▶ What you need to do
With no line omitted, restate the records below exactly as they appear.

+-------+

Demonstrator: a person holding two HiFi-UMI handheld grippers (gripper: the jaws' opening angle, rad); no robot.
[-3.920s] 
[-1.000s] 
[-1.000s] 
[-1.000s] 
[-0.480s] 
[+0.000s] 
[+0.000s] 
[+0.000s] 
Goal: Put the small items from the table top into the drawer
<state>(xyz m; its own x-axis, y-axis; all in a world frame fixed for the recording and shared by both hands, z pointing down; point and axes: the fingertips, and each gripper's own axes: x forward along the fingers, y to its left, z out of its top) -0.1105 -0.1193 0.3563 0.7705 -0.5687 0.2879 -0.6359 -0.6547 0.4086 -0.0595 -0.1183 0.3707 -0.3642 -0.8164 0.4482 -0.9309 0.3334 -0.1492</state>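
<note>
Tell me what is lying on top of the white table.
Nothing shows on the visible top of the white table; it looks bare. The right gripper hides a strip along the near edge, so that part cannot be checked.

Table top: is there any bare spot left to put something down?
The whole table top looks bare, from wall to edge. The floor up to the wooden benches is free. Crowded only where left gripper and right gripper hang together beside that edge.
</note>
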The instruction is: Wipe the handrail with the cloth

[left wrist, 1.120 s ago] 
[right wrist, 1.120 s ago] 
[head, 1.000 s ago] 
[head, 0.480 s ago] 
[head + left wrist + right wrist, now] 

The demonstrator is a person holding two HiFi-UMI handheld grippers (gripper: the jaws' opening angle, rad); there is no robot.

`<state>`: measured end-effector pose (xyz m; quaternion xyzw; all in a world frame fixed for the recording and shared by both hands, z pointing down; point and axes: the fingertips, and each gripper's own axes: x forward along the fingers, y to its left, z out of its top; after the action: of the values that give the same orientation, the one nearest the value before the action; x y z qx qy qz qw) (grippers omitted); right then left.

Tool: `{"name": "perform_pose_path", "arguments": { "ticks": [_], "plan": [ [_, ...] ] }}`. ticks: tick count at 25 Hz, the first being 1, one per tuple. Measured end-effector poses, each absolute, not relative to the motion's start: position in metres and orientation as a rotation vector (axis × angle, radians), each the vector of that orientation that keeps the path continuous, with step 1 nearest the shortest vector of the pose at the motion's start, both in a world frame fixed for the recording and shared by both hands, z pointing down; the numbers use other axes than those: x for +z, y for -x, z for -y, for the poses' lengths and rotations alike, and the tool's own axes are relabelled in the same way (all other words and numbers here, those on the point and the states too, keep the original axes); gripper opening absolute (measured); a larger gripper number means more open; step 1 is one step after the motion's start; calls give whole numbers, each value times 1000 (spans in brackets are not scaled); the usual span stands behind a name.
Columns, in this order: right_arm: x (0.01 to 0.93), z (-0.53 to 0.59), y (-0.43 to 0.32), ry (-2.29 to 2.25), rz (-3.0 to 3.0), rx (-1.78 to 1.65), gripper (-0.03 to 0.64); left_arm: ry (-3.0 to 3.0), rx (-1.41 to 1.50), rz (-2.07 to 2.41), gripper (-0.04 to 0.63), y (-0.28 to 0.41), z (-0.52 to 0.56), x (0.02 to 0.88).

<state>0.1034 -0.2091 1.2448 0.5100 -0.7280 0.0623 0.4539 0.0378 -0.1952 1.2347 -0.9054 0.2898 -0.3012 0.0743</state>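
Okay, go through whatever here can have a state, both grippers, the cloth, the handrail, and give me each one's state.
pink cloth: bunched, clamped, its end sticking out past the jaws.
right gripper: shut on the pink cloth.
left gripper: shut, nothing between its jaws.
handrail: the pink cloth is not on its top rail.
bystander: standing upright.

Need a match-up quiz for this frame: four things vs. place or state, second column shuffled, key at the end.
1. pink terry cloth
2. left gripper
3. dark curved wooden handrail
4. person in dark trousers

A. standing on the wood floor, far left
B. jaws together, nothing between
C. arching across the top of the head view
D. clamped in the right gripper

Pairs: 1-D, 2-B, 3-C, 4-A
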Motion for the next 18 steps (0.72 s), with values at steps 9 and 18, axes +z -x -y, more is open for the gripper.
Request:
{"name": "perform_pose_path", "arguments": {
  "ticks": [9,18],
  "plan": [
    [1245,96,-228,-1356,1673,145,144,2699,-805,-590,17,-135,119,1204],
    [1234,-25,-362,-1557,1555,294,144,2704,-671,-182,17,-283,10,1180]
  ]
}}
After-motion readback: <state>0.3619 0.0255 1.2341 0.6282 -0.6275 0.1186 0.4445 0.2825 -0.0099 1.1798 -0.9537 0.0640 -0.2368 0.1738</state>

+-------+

▶ Your solution
Demonstrator: a person holding two HiFi-UMI handheld grippers (gripper: the jaws' opening angle, rad); no robot.
[-3.920s] 
[-1.000s] 
[-1.000s] 
[-1.000s] 
[-0.480s] 
[+0.000s] 
[+0.000s] 
[+0.000s] 
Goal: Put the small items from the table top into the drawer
<state>(xyz m; its own x-axis, y-axis; all in a world frame fixed for the recording and shared by both hands, z pointing down; point and axes: the fingertips, and each gripper's own axes: x forward along the fingers, y to its left, z out of its top) -0.1105 -0.1193 0.3563 0.7705 -0.5687 0.2879 -0.6359 -0.6547 0.4086 -0.0595 -0.1183 0.3707 -0.3642 -0.8164 0.4482 -0.9309 0.3334 -0.1492</state>
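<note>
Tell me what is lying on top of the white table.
Nothing shows on the visible top of the white table; it looks bare. The right gripper hides a strip along the near edge, so that part cannot be checked.

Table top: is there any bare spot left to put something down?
The whole table top looks bare, from wall to edge. The floor up to the wooden benches is free. Crowded only where left gripper and right gripper hang together beside that edge.
</note>
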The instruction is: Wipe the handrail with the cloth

[left wrist, 1.120 s ago] 
[right wrist, 1.120 s ago] 
[head, 1.000 s ago] 
[head, 0.480 s ago] 
[head + left wrist + right wrist, now] 

The demonstrator is a person holding two HiFi-UMI handheld grippers (gripper: the jaws' opening angle, rad); there is no robot.

`<state>`: measured end-effector pose (xyz m; quaternion xyzw; all in a world frame fixed for the recording and shared by both hands, z pointing down; point and axes: the fingertips, and each gripper's own axes: x forward along the fingers, y to its left, z out of its top; after the action: of the values that give the same orientation, the one nearest the value before the action; x y z qx qy qz qw) (grippers omitted); right then left.

Tool: `{"name": "perform_pose_path", "arguments": { "ticks": [_], "plan": [ [_, ...] ] }}`. ticks: tick count at 25 Hz, the first being 1, one per tuple. Measured end-effector poses, each absolute, not relative to the motion's start: position in metres and orientation as a rotation vector (axis × angle, radians), each the vector of that orientation that keeps the path continuous, with step 1 nearest the shortest vector of the pose at the motion's start, both in a world frame fixed for the recording and shared by both hands, z pointing down; the numbers use other axes than those: x for +z, y for -x, z for -y, for the poses' lengths and rotations alike, and the tool's own axes are relabelled in the same way (all other words and numbers here, those on the point and the states too, keep the original axes); gripper opening absolute (measured); a larger gripper number means more open; step 1 is one step after the motion's start; calls give whole numbers, each value times 1000 (spans in brackets are not scaled); the usual span stands behind a name.
Columns, in this order: right_arm: x (0.01 to 0.93), z (-0.53 to 0.59), y (-0.43 to 0.32), ry (-2.29 to 2.25), rz (-3.0 to 3.0), rx (-1.78 to 1.65), gripper (-0.03 to 0.64); left_arm: ry (-3.0 to 3.0), rx (-1.41 to 1.50), rz (-2.07 to 2.41), gripper (-0.04 to 0.63), y (-0.28 to 0.41), z (-0.52 to 0.56), x (0.02 to 0.88).

<state>0.1034 -0.2091 1.2448 0.5100 -0.7280 0.0623 0.4539 0.0378 -0.1952 1.2347 -0.9054 0.2898 -0.3012 0.0743</state>
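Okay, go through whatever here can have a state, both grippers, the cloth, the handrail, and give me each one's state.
pink cloth: bunched, clamped, its end sticking out past the jaws.
right gripper: shut on the pink cloth.
left gripper: shut, nothing between its jaws.
handrail: the pink cloth is not on its top rail.
bystander: standing upright.

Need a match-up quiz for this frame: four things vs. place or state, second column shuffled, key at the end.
1. pink terry cloth
2. left gripper
3. dark curved wooden handrail
4. person in dark trousers

A. standing on the wood floor, far left
B. jaws together, nothing between
C. arching across the top of the head view
D. clamped in the right gripper

Pairs: 1-D, 2-B, 3-C, 4-A
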Motion for the next 18 steps (0.72 s), with values at steps 9 and 18, axes +z -x -y, more is open for the gripper.
Request:
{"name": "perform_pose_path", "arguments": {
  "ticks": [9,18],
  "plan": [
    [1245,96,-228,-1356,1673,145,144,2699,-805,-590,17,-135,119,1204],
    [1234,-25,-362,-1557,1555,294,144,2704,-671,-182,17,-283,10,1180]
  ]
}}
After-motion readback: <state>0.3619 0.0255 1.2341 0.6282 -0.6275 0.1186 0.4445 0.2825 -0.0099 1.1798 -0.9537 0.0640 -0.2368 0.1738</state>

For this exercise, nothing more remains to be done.